- TASK DESCRIPTION: Omit every picture. Return all other data as it stands.

- GIVEN DATA:

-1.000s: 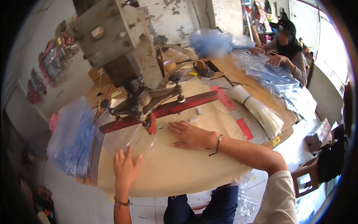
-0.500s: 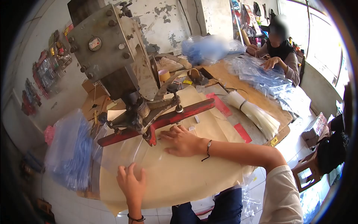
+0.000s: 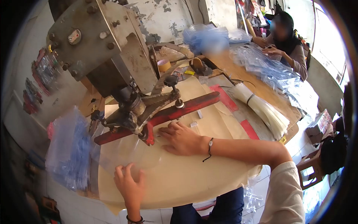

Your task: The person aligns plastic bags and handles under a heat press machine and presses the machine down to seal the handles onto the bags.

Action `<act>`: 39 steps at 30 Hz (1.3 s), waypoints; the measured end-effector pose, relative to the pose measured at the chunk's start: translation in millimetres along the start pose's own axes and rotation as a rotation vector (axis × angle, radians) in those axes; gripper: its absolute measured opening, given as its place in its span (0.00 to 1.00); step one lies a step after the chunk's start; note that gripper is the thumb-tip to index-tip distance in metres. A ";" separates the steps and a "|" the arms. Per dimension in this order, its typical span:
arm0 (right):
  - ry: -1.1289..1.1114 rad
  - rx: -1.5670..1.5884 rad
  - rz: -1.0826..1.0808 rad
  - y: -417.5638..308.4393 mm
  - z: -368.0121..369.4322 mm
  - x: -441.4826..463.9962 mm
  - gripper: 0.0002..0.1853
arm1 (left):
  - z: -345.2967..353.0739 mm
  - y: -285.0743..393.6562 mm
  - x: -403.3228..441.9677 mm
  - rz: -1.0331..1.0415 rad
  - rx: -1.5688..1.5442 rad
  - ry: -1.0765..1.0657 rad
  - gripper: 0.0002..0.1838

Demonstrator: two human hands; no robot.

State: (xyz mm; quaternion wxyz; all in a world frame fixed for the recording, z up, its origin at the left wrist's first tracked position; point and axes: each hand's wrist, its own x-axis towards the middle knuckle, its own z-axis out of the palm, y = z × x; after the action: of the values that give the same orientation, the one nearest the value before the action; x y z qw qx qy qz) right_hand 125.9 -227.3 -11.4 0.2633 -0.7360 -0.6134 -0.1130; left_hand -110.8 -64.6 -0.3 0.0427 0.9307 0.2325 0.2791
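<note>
My left hand (image 3: pixel 129 183) is at the near left of the tan sheet (image 3: pixel 201 170), fingers spread and slightly bent, by the near edge of a clear plastic piece (image 3: pixel 128 153). Palm down, my right hand (image 3: pixel 183 139) rests on the sheet with its fingers apart, close to the red bar (image 3: pixel 186 108) of the press. The clear plastic runs beneath that bar. Beyond my right hand lie small pale blocks (image 3: pixel 193 124). Neither hand visibly grips anything.
The press body (image 3: pixel 84 37) stands at the upper left. Stacked bluish plastic bags (image 3: pixel 71 149) hang at the left edge. A bundle of pale strips (image 3: pixel 261 110) lies right. Across the wooden table (image 3: pixel 223 63), another person (image 3: pixel 285 41) handles plastic bags.
Against one second ago, my left hand has drawn back toward the near edge and my right hand has shifted slightly left. The camera view has shifted too.
</note>
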 end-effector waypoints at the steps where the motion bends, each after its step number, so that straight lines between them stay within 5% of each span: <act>1: -0.004 0.001 0.004 -0.1 -0.5 -0.6 0.32 | 0.1 1.0 -0.8 0.001 0.003 0.001 0.21; 13: 0.011 0.002 -0.026 3.1 0.1 -5.0 0.31 | 6.2 -6.4 -6.4 -0.113 -0.022 0.003 0.20; 39: -0.032 0.008 0.019 8.8 6.7 -2.9 0.33 | -2.8 -7.4 -15.7 0.003 0.022 0.114 0.11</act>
State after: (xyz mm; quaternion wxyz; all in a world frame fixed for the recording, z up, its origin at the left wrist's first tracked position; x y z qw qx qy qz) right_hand 132.7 -227.2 -20.6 0.2573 -0.7427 -0.6107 -0.0963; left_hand -126.8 -65.2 -7.3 0.0185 0.9140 0.2365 0.3293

- TASK RESULT:
-1.000s: 
-0.500s: 
+0.000s: 

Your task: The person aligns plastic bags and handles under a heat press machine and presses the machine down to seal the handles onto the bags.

Action `<act>`: 39 steps at 30 Hz (1.3 s), waypoints; the measured end-effector pose, relative to the pose measured at the chunk's start: translation in millimetres along the start pose's own axes and rotation as a rotation vector (axis × angle, radians) in those axes; gripper: its absolute measured opening, given as its place in its span (0.00 to 1.00); step one lies a step after the chunk's start; note that gripper is the thumb-tip to index-tip distance in metres. A ";" separates the steps and a "|" the arms. Per dimension in this order, its typical span:
arm0 (right):
  - ry: -1.1289..1.1114 rad
  - rx: -1.5670..1.5884 rad
  - rz: -1.0826..1.0808 rad
  - y: -417.5638..308.4393 mm
  - z: -368.0121..369.4322 mm
  - x: -441.4826..463.9962 mm
  - gripper: 0.0002..0.1853
arm1 (left):
  - z: -345.2967..353.0739 mm
  - y: -285.0743..393.6562 mm
  - x: -403.3228..441.9677 mm
  - rz: -1.0331..1.0415 rad
  - rx: -1.5688..1.5442 rad
  - ry: -1.0765..1.0657 rad
  - gripper: 0.0002..0.1838

Demonstrator: two human hands; no robot.

State: (xyz mm; quaternion wxyz; all in a world frame fixed for the recording, z up, its origin at the left wrist's first tracked position; point and axes: each hand's wrist, its own x-axis towards the middle knuckle, its own z-axis out of the palm, y = z × x; after the action: of the values that give the same orientation, the one nearest the value before the action; x y z qw qx qy qz) right_hand 125.9 -227.3 -11.4 0.2633 -0.7360 -0.6134 -0.1130; left_hand -110.8 -64.6 -0.3 0.0427 0.9307 0.2325 0.2791
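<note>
My left hand (image 3: pixel 129 183) is at the near left of the tan sheet (image 3: pixel 201 170), fingers spread and slightly bent, by the near edge of a clear plastic piece (image 3: pixel 128 153). Palm down, my right hand (image 3: pixel 183 139) rests on the sheet with its fingers apart, close to the red bar (image 3: pixel 186 108) of the press. The clear plastic runs beneath that bar. Beyond my right hand lie small pale blocks (image 3: pixel 193 124). Neither hand visibly grips anything.
The press body (image 3: pixel 84 37) stands at the upper left. Stacked bluish plastic bags (image 3: pixel 71 149) hang at the left edge. A bundle of pale strips (image 3: pixel 261 110) lies right. Across the wooden table (image 3: pixel 223 63), another person (image 3: pixel 285 41) handles plastic bags.
Against one second ago, my left hand has drawn back toward the near edge and my right hand has shifted slightly left. The camera view has shifted too.
</note>
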 end-effector waypoints at the steps where the motion bends, each after its step number, so that straight lines between them stay within 5% of each span: <act>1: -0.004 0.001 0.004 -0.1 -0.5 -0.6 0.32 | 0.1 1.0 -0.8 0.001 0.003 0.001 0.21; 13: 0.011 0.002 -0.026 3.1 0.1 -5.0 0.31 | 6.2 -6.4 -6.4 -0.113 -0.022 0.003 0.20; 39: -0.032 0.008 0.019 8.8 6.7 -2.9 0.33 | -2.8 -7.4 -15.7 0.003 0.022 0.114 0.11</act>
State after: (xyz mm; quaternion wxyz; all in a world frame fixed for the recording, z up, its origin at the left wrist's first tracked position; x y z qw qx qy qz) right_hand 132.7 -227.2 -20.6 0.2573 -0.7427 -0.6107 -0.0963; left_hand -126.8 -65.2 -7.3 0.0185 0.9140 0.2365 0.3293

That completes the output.